Shown are some of the pathways and proteins regulated during each stage of efferocytosis. Initially, soluble factors such as the find-me signal ATP or the polyamine spermidine are released from apoptotic cells and signal to neighboring phagocytes through as-yet unidentified mechanisms. Phosphatidylserine (PS)-mediated engagement with a PS receptor induces a change in metabolic programs, including upregulation of SLC2A1 and glucose uptake for aerobic glycolysis. PS engagement triggers internalization and digestion of the apoptotic cell, at which point phagocytes appear to switch to different metabolic programs that allow the phagocyte to manage engulfment of the first corpse and proceed to engulfment of subsequent corpses.

Figure 2.. The tissue environment of phagocytes under high burden.

Some tissues experience continued high burden phagocytosis, including removal of unique tissue material (such as surfactant in the alveoli of lungs) on top of removal of apoptotic cells. Shown are a selection of representative tissues, some of the cell and material types they are responsible for clearing, and the oxygen levels that these phagocytes must cope with, all of which likely impact their metabolic function. Mφ – macrophage.

Figure 3.. Quiet efferocytosis versus failure to appropriately digest models of inflammatory disease.

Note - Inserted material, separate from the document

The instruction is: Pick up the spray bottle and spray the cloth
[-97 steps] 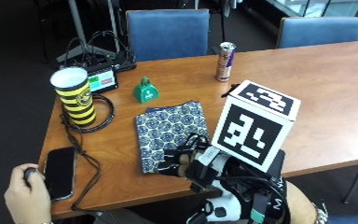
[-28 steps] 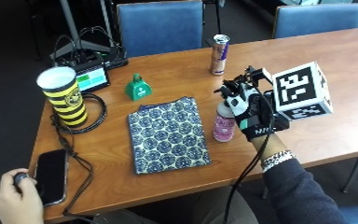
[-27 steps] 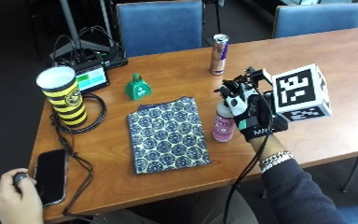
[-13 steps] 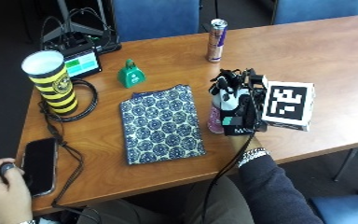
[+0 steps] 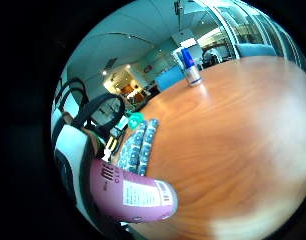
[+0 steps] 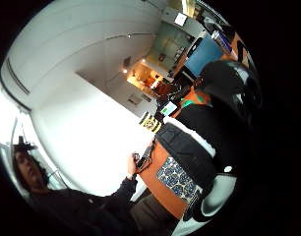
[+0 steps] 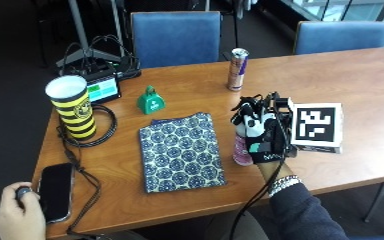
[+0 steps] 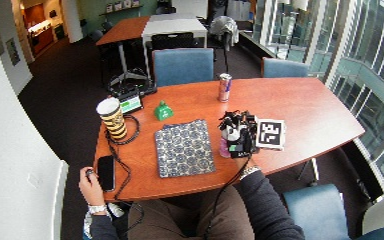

(A) Depiction of failure to appropriately clear (FAC) vs. failure to appropriately digest (FAD) models. In QE, cells undergo apoptosis and are either detected and engulfed (Successful) or not (Failed). Successful clearance induces production of anti-inflammatory cytokines (e.g., IL-10), maintaining homeostasis. Failed clearance results in necrosis of apoptotic cells, production of inflammatory molecules (e.g., HMGB1), and induction of inflammatory disease. In FAD, apoptotic cells are engulfed by phagocytes. Digestion of apoptotic cell material in the phagolysosome (Appropriate) induces programs in phagocytes to maintain homeostasis. Failed or incomplete digestion of apoptotic cell material (Inappropriate), on the other hand, induces inflammatory programs in phagocytes, contributing to inflammatory disease. (B) Rapid response circuits (RRC) consist of sensors, such as the kinase WNK1, and effectors, such as the SLC12 transporters, that are required for ‘healthy’ digestion of apoptotic cells (FAD model). In RRCs, internalization of apoptotic cells (1) induces a change in cellular state. For instance, apoptotic cell internalization induces chloride efflux. The phagocyte senses this change (2), such as WNK1 directly sensing a decrease in cytosolic chloride. Sensor proteins then induce a switch in the circuit (3). WNK1 activates and initiates a signaling cascade resulting in SLC12A2 opening and SLC12A4 closing, allowing for influx of extracellular chloride and blocking efflux of intracellular chloride. If chloride levels are deemed safe, then the circuit closes. Otherwise, the circuit remains open until homeostasis is achieved.